I won't recap all of what is on here as others will do that.
For Deep Purple fans of this era it's a good product. You are essentially watching the demise of the band. What struck me on the concert footage was how good the quality was, because all I had ever seen was horrendous quality out -of -synch footage. The sound is really good and the picture is pretty good too.(Considering the era and previous versions) No synch issues. Sound and picture match up pretty well.
Ian Paice is just awesome on this show! If only he would play like this now! He's always been great, but he was exceptionally so on "Burn", "Come taste the band", and "Malice in Wonderland". He is really aggressive on this show. David Coverdale sings really well here too. Glenn Hughes, even when high, is a more dynamic bassist than Roger Glover. The band's core members know the band is compromised and they are trying hard to compensate, but it is what it is....It's a band without a guitarist that night.
As for Tommy Bolin? He is so bad on this show it is staggering to witness. Hard to believe he was capable of some of the great solos we all know from "Spectrum", "Mind Transplant", "Whips and Roses", "Ebbits Field" etc.
Jon Lord covers many of the riffs due to Bolin's supposed "hurt/numb arm" during this show. Bolin's stage presence is almost non-existent in comparison to Blackmore too. Just a shame all around as he just doesnt seem vested in the music. One of the booklets has an interesting quote from Lord about how Blackmore maintained a level of virtuosity even when not playing his best, and really didn't fall below that certain level. Yet he intimates that Bolin sunk deeply at times. I've seen Blackmore on bad nights and nothing compares to this feeble Bolin performance. You will get no satisfaction of Bolin's guitar playing from this footage.
I saw this line-up in Providence Rhode Island later on during the US leg of the tour and Bolin was still only "adequate". Again he just seemed uninterested in what he was doing. I am a fan of his playing though, and we have do the great jazz fusion albums he played on!.... The guy could really play when he wanted to :)

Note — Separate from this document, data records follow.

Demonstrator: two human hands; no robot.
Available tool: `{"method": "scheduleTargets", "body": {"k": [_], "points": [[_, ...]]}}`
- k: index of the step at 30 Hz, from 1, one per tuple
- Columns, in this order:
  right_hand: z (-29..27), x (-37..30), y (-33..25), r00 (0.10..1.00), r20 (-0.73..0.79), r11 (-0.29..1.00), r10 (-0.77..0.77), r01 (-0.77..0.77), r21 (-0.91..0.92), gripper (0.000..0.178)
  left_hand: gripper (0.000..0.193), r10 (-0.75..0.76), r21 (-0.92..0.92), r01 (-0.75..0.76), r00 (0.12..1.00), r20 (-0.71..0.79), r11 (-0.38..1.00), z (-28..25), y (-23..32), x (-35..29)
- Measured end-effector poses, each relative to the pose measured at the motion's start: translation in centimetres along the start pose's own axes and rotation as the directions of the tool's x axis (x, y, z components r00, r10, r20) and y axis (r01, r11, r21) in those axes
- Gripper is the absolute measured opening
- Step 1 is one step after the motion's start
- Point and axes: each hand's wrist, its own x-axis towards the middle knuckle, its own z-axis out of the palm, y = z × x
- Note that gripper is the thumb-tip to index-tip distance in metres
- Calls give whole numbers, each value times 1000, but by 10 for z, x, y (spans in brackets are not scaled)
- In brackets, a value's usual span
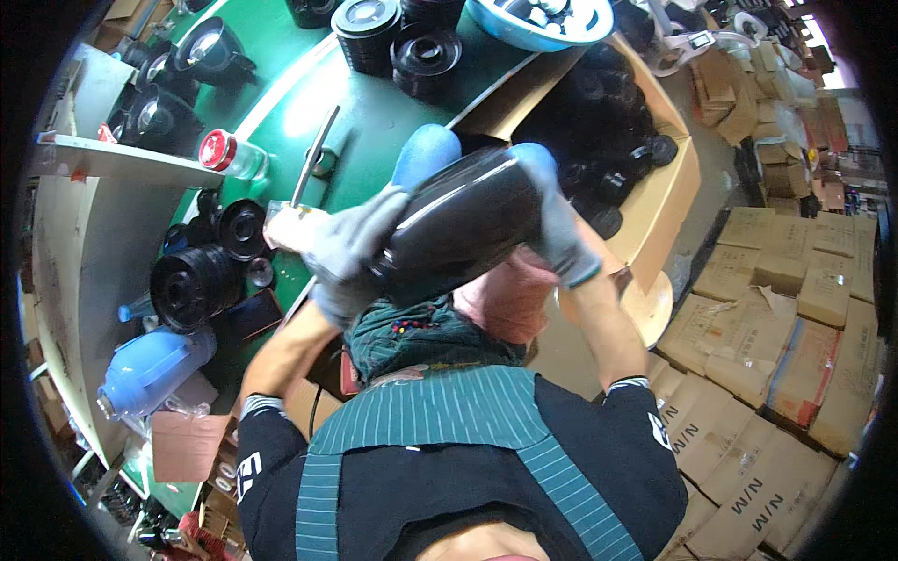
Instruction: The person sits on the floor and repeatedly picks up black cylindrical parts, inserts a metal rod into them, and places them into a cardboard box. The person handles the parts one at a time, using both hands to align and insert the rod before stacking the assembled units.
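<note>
Glossy black cone-shaped housing, held over green desk.
Gloved left hand and right hand clamped on its opposite ends; open carton of black parts just behind.

The glossy black cone-shaped part hides the palms of both gloved hands, and its near end is lost behind the left hand. The right hand is motion-blurred. At the top edge, the blue round dish is cut off. The black pieces inside the open cardboard box merge into shadow.
</note>
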Motion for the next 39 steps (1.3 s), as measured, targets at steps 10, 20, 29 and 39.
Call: {"method": "scheduleTargets", "body": {"k": [10, 20, 29, 39], "points": [[44, -17, -26, 767, 636, 190, -90, 640, -745, 74, 69, -318, 143, 304, 944, 87, 942, 49, -116, -49], [42, -6, 21, 950, 86, 948, -300, 307, -89, 103, 50, -430, -384, 615, 773, 467, 689, 48, -113, 31], [28, 17, 8, 980, 134, 920, -148, 86, 383, 49, 57, -133, -61, 238, 716, 685, 969, 25, 35, 46], [68, 116, 44, 587, 800, 840, 128, -492, 227, 46, 105, -133, -97, 226, 813, 567, 969, 51, 142, 30]]}}
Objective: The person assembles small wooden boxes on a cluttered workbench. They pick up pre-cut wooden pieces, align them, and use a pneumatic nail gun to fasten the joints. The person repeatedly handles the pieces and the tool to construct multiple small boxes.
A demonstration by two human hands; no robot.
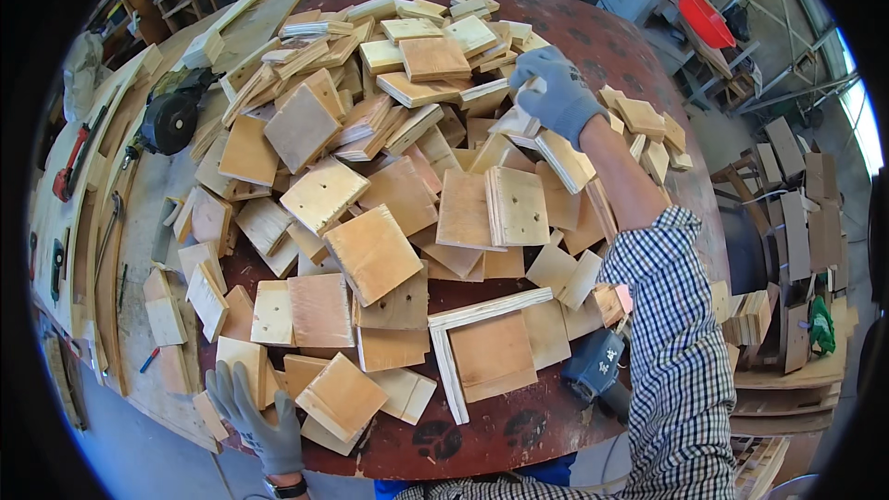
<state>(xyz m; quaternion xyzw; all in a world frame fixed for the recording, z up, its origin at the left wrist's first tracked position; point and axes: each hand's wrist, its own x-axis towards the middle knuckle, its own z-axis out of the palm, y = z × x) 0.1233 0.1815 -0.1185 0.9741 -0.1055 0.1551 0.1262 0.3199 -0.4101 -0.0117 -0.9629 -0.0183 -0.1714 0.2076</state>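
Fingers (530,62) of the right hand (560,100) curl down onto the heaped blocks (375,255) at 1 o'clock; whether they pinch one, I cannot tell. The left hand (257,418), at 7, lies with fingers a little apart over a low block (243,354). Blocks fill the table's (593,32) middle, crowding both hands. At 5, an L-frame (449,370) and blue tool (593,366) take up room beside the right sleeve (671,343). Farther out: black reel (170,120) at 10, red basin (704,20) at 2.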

I recommend the product to anyone who likes this era of the band, and especially to anyone who likes the incredible new remaster/remix of "Come Taste the Band" (Remix by Kevin Shirley) This DVD has a cool booklet too, which features some pretty interesting quotes and information from some of the peripheral business people surrounding Purple. I like hearing the members discuss the band, so the documentary portion is great to have and does hold up to repeat viewings. I can't wait to see a one-star review from someone saying "the concert is only 30 minutes man" (Or, I didn't receive the item")... :) :)
When you put it into perspective how little there is on this era of the band, it's a pretty cool product. I'll give it 3 stars although I'd like to give it 4. The only thing that would have made it better would be Bolin's actual playing. Perhaps some other personnel being interviewed would have been nice too. Glenn Hughes put it best "It's a postcard from that time frame of the band". This DVD illustrates the turmoil within the band over the drug issues of Hughes & Bolin. If you realize that going in you will probably find it a satisfying product. In summery it's a good DVD if you know what you are buying, but NOT a good place to start for someone new to Purple's output.
Ps. There is an interesting but strange disclaimer at the end of the documentary stating that Glenn Hughes and Jon Lords comments revolving around the death of Patsy Collins are not necessarilly reflective of David Coverdales. Very strange. I wonder what Coverdale thought happened?????